Hi,
from about 3:00Z to about 3:20Z, no login was possible to nightshade and yarrow, (not existing) passwords required for willow and the webserver returned 404s. MZMcBride had an open session into willow, and loads of accessible servers were within limits (cf. http://p.defau.lt/?e_zsJIW_rAbfR3Cvlvx9Uw), but reserve lookup of user names was broken (cf. http://p.defau.lt/?asmBijtXnvzQacz1e8JXOQ) and ldapsearch timed out as well (cf. http://p.defau.lt/?P47PCC3_1d3mnoLyVqFUqQ). This looks like a failure of the LDAP server.
Two other issues surfaced at that time:
- http://nagios.toolserver.org/ gave 500s during the outage. I asked Coren to consult with WMF if there are possibili- ties to outsource (or integrate :-)) this monitoring to their existing infrastructure (http://icinga.wikimedia.org/).

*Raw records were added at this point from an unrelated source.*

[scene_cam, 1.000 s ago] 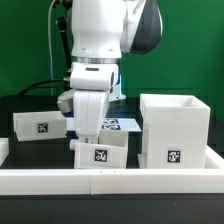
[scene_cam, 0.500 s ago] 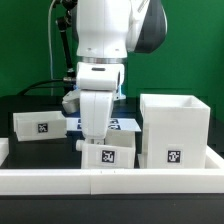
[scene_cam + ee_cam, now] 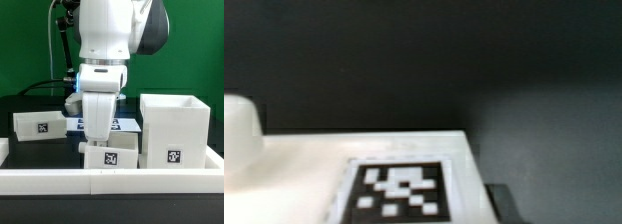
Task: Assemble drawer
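Observation:
My gripper (image 3: 99, 139) points down at the middle of the table and is shut on a small white drawer box (image 3: 110, 156) with a black tag on its front. The box sits low, close to the left side of the big open white cabinet box (image 3: 174, 128), which has its own tag. A second small white drawer box (image 3: 40, 124) stands at the exterior view's left. In the wrist view the held box's white surface and tag (image 3: 399, 190) fill the lower part, with one dark finger (image 3: 502, 205) beside it. The other finger is hidden.
A white rail (image 3: 110, 180) runs along the table's front edge. The marker board (image 3: 126, 124) lies behind the arm, partly hidden. A white shape (image 3: 237, 130) shows at the wrist view's edge. The table is black, with a green wall behind.
The gripper and the small drawer box have moved toward the exterior view's right, closer to the big cabinet box. The other parts have not moved.

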Controlling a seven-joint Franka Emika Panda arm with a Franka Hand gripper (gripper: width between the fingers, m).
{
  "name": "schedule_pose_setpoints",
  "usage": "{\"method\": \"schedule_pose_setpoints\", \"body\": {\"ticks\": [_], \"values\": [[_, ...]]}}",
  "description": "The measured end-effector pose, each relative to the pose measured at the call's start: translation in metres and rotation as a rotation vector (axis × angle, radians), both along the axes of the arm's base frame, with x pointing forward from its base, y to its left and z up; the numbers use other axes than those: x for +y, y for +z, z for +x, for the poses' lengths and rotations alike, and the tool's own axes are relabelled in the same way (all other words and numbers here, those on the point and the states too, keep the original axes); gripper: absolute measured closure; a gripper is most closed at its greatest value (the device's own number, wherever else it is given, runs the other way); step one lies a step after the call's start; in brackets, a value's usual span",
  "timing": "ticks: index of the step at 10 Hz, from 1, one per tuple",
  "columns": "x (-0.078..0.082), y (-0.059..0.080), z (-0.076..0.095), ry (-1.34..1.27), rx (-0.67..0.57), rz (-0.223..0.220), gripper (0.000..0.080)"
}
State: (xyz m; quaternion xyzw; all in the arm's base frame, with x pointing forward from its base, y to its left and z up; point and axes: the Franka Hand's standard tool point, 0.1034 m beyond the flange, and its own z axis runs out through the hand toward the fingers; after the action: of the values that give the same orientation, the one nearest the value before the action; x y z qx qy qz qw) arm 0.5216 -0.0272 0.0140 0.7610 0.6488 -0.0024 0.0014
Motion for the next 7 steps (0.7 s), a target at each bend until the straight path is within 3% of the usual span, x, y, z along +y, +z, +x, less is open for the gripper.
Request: {"method": "schedule_pose_setpoints", "body": {"ticks": [3,7], "values": [[0.0134,-0.0006,0.0028,0.042,-0.001,-0.003,0.0758],[0.0115,-0.0026,-0.0013,0.053,0.008,-0.003,0.0758]]}}
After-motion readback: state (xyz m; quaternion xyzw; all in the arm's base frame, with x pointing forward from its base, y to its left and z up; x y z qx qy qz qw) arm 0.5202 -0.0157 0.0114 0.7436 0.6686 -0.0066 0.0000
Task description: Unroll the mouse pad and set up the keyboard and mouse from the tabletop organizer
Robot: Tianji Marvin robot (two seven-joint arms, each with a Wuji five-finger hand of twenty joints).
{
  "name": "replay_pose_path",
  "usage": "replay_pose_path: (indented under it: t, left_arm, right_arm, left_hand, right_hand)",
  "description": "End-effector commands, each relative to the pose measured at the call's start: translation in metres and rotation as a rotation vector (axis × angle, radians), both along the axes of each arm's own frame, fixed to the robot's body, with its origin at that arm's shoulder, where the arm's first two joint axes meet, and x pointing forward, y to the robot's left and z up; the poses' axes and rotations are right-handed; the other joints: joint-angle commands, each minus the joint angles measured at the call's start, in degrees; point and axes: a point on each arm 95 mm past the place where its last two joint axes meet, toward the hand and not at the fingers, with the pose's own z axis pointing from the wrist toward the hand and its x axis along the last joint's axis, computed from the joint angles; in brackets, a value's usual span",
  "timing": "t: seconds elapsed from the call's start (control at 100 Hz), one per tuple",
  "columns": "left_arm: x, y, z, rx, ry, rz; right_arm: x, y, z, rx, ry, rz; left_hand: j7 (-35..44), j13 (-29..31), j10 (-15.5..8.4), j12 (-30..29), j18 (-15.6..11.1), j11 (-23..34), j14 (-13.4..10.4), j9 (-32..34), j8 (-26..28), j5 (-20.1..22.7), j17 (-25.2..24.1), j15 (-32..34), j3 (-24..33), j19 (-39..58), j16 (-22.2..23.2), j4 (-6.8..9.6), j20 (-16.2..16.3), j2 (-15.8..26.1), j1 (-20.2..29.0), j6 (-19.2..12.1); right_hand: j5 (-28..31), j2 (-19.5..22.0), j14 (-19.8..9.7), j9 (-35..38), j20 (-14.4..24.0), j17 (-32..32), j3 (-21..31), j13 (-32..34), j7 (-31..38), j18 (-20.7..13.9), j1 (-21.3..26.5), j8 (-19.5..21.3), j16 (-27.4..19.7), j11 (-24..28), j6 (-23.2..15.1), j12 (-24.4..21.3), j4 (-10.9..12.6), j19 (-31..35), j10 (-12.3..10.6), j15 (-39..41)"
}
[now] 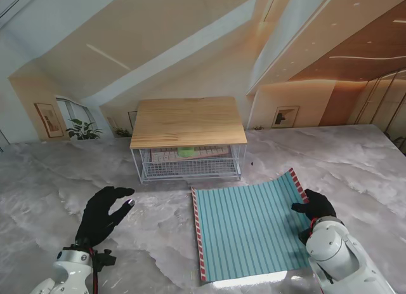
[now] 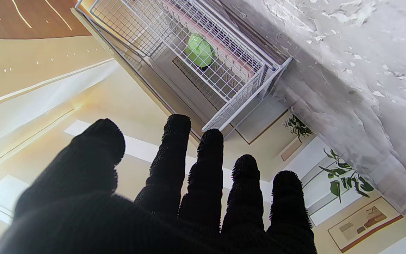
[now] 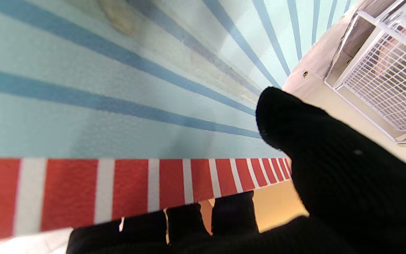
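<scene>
Toward the table's right edge, the mouse pad lies unrolled and flat, stripes and long axis running from near me toward the far edge. My right hand pinches its red-striped right border, thumb above, fingers beneath. My left hand hovers empty, fingers spread. At the far edge, the organizer holds the green mouse on the keyboard.

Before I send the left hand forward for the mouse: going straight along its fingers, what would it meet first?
Probably the wire basket of the organizer, near its corner; the left hand looks unobstructed until there, though depth is unclear.
</scene>
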Motion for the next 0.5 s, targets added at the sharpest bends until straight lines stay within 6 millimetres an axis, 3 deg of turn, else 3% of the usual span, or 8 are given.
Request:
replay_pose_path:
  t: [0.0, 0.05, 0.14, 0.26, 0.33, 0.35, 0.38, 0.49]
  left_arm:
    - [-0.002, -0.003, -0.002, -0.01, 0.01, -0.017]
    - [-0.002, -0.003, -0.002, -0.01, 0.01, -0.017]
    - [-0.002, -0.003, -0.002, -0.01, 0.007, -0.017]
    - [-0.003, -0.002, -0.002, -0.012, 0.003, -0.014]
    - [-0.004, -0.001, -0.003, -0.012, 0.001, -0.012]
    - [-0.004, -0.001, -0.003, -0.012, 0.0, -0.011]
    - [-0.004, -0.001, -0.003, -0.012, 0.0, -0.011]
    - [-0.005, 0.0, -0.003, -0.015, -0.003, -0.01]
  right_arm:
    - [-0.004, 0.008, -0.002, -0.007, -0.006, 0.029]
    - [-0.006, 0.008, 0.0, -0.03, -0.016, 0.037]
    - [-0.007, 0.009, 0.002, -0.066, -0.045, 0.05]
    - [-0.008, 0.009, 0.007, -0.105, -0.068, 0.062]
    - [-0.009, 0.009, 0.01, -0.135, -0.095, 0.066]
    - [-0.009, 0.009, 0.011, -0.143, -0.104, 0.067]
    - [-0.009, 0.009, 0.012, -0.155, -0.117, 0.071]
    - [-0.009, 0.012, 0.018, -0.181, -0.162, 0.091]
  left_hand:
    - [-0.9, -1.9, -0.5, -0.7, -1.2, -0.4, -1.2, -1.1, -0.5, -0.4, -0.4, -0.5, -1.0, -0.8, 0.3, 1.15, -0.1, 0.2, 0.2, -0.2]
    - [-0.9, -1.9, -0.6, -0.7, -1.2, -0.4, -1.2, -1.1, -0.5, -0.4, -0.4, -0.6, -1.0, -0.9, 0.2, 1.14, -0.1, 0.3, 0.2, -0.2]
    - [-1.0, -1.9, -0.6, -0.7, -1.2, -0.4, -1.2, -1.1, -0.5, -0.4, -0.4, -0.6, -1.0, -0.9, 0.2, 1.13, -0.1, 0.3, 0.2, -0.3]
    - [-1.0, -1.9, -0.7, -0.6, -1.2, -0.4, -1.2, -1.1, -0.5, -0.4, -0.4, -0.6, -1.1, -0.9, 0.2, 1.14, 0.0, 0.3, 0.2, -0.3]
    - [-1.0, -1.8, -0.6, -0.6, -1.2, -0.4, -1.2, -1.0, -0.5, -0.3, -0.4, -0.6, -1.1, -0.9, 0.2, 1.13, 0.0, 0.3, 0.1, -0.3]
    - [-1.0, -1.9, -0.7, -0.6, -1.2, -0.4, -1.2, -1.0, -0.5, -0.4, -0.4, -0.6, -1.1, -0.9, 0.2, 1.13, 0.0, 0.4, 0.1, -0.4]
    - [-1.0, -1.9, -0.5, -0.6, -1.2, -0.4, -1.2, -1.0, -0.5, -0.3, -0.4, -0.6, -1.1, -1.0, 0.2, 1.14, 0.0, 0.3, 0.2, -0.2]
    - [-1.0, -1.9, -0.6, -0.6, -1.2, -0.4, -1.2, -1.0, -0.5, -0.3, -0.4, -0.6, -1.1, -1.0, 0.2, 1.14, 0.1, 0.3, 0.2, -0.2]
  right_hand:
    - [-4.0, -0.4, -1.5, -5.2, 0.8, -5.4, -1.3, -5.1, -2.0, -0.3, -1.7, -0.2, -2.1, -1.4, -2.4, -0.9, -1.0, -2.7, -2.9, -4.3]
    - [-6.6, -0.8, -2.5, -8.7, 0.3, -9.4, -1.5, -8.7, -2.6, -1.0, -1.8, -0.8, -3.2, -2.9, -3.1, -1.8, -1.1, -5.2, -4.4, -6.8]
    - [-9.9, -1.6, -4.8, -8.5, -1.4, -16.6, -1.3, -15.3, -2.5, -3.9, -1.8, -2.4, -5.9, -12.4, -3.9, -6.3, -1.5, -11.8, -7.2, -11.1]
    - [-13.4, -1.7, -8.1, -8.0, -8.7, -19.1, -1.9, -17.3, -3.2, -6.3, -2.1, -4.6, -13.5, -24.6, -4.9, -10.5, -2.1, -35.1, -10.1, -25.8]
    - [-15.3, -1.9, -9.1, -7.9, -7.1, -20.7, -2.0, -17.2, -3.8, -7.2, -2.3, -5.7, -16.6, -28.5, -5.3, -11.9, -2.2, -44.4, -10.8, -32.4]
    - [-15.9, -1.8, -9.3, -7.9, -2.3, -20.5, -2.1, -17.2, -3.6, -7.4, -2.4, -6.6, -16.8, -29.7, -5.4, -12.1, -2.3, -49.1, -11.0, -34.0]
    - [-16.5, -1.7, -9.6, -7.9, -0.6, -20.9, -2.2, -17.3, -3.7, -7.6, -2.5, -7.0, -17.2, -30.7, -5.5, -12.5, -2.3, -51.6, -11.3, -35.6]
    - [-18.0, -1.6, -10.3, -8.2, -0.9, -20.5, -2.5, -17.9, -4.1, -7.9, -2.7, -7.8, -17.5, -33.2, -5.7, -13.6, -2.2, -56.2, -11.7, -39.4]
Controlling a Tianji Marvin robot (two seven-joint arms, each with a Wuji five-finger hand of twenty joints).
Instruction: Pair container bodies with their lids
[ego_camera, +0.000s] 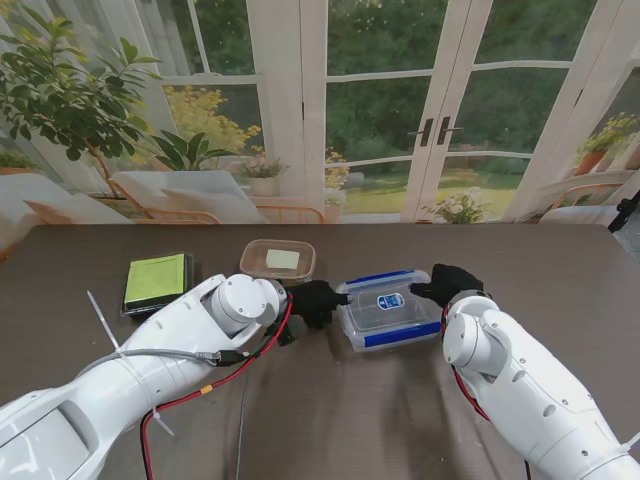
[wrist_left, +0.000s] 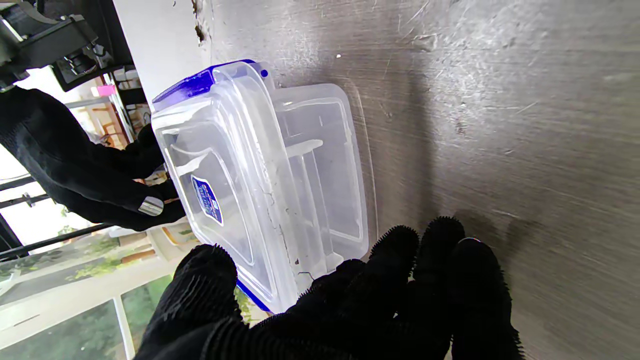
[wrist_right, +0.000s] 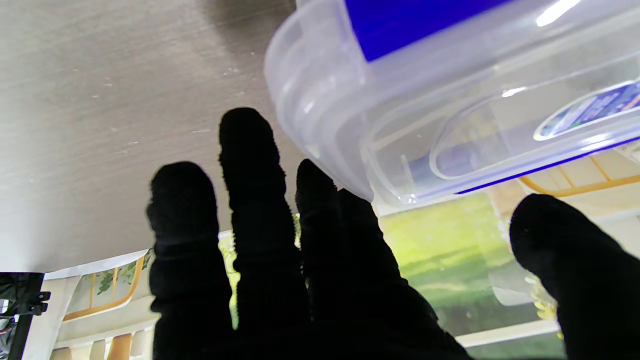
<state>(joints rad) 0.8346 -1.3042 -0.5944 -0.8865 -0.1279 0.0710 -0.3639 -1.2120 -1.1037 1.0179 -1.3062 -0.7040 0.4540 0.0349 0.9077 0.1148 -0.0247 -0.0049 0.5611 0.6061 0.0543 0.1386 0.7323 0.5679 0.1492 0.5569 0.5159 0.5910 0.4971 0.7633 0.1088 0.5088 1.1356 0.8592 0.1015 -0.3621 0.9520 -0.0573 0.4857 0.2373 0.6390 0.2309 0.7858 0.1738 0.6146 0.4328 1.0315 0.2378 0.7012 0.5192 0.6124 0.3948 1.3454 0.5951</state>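
Stand view: we see a clear box with a blue-clipped lid mid-counter, between both black-gloved hands. Left hand sits at the box's left end, fingers spread; left wrist view shows fingertips right by the box wall, but we cannot tell if they grip. Right hand is at the right end, fingers apart, thumb over the lid edge, fingers touching the box corner. Farther from us, a lidless tub and a green-topped container sit to the left.
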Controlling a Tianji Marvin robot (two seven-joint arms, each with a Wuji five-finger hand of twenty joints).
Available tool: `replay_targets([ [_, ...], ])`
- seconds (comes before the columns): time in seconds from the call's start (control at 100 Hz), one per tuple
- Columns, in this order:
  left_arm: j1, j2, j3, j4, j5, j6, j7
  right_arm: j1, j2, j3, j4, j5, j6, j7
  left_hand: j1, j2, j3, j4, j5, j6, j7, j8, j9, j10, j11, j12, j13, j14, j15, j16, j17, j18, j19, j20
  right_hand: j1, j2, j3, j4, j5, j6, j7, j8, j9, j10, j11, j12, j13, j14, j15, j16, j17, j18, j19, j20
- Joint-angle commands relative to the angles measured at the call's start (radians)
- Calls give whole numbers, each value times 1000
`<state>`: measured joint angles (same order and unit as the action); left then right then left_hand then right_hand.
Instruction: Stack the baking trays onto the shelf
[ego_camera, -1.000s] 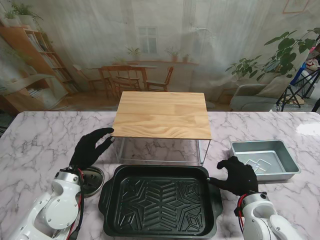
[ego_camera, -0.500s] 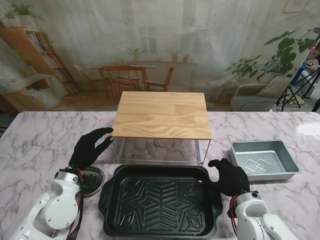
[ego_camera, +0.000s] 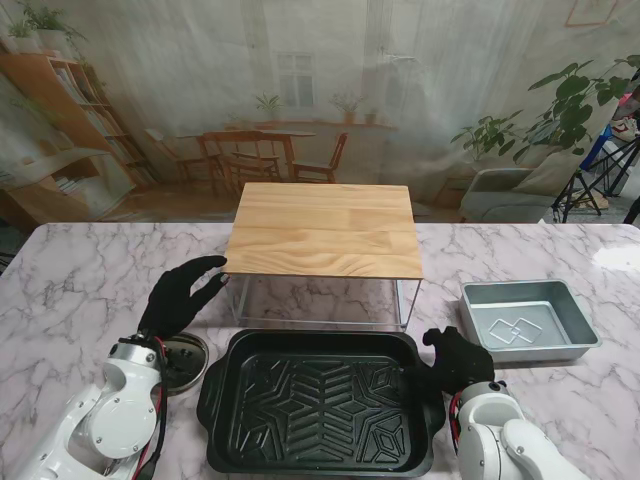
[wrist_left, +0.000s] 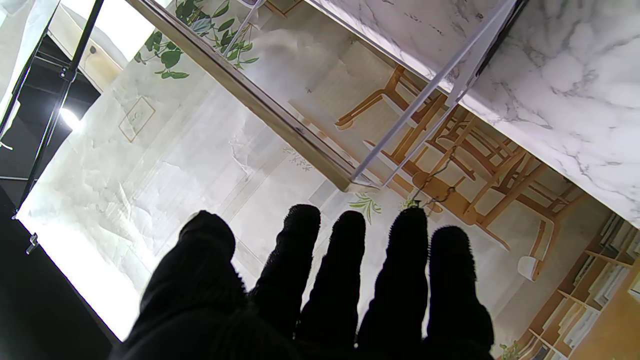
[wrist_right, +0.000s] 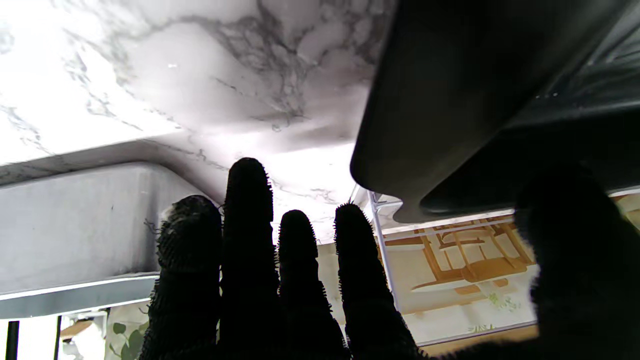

- The listed mail address for the Toolserver admins is ts-admins@toolserver.org. While this may work during such an outage (I didn't try) and personal mail addresses for admins can be found in the toolserver-announce archives, we should prefer an address routed externally, and trying not to be too imaginative I propose: ts-admins@wikimedia.de.
Tim